Jesus offers the grace of God to new followers through the work of the disciples and belief that has nothing to do with proof.

This is the crux of this gospel—and this is the thing that separates us. We watch in our public sphere as politician’s pastors and death row inmates are condemned for public fear of the truth. We watch this, and we ignore how easily we are swayed by so-called proofs: of convincing arguments. Whether it is a phrase extracted from a passionate sermon, or it is the testimonies of people coerced by the police, we latch onto it and we wrap our belief in it.

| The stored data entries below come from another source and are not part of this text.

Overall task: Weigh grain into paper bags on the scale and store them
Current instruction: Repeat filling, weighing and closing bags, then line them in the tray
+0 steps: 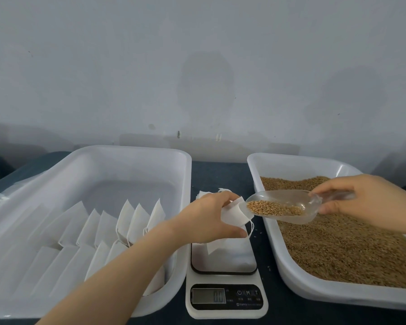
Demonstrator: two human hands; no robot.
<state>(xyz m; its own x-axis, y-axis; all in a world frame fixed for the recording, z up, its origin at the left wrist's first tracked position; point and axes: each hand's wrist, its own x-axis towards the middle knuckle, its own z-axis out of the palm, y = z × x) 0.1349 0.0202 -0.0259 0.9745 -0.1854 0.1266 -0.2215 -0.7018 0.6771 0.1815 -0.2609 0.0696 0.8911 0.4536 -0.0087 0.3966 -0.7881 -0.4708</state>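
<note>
To the left of the left hand sits a big white tub (pixel 87 160). Rows of white paper bags (pixel 136 219) lean in it.

The left hand (pixel 204 219) has its fingers and thumb curled round one small bag (pixel 232 213). It holds the bag's mouth open toward the right. Just behind this hand, a little pile of flat bags (pixel 203 194) lies on the dark cloth (pixel 220 174). Right under the hand is the white scale (pixel 225 310), with another flat bag (pixel 218 248) on its plate.

A clear scoop (pixel 288 219) has its tip at the mouth of the small bag. Some grain (pixel 274 207) lies in the scoop.

The right hand (pixel 366 200) pinches the scoop's handle between thumb and fingers. Under this hand is a second tub (pixel 291 158), filled with brown loose grain (pixel 338 249).
</note>
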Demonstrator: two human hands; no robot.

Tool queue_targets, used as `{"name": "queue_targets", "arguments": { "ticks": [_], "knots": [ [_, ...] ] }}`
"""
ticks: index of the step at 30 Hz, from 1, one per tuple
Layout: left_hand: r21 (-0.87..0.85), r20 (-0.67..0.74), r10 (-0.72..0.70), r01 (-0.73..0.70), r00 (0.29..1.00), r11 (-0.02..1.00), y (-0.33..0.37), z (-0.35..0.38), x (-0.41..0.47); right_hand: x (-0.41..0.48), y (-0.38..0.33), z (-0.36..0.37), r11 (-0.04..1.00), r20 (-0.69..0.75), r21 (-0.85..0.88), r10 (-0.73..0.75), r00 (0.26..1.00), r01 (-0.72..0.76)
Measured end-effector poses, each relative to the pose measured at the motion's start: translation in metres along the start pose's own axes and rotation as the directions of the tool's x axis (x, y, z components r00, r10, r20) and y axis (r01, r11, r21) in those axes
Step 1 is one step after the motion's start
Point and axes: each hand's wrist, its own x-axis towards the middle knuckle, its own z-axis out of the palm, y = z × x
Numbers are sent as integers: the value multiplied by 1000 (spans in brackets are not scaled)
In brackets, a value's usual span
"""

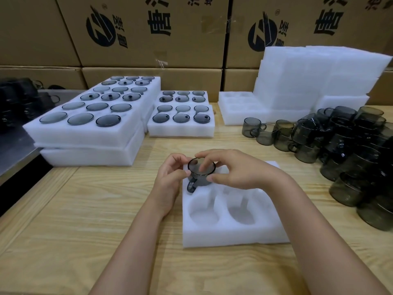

Proof is the foundation of the Intelligent Design debate in schools (Creationism repackaged) and is also the theme of Richard Dawkins’ attacks on behalf of science—as if the scientific community really wanted him to write The God Delusion. Both sides are arguing over proof—as if this were the foundation of our belief. In a course in Philosophical Theology, it became abundantly clear to me that proofs for the existence of God were just as faulty as proofs against: they all fail. But the truth is that both of these groups are clearly missing the point.

John, in all of his confusing and conflicting writings has given us the most clear understanding of our call to ministry as a church: belief. This doesn’t have anything to do with theology or creeds or recitation of facts or memorization of scripture or the focusing our attention on evangelism, it is about belief despite all these things. It is belief that the Kingdom of God is worthy of our time and that Jesus is a persona worth following. It is about your personal faith and our corporate faith. It is belief that the community gathered brings us to Jesus, not Him to us. It is belief that the Christ risen will help us—save us—and bring us closer to God. Belief is not about existence, it is independent of existence. May we soon believe in God in the same way God believes in us.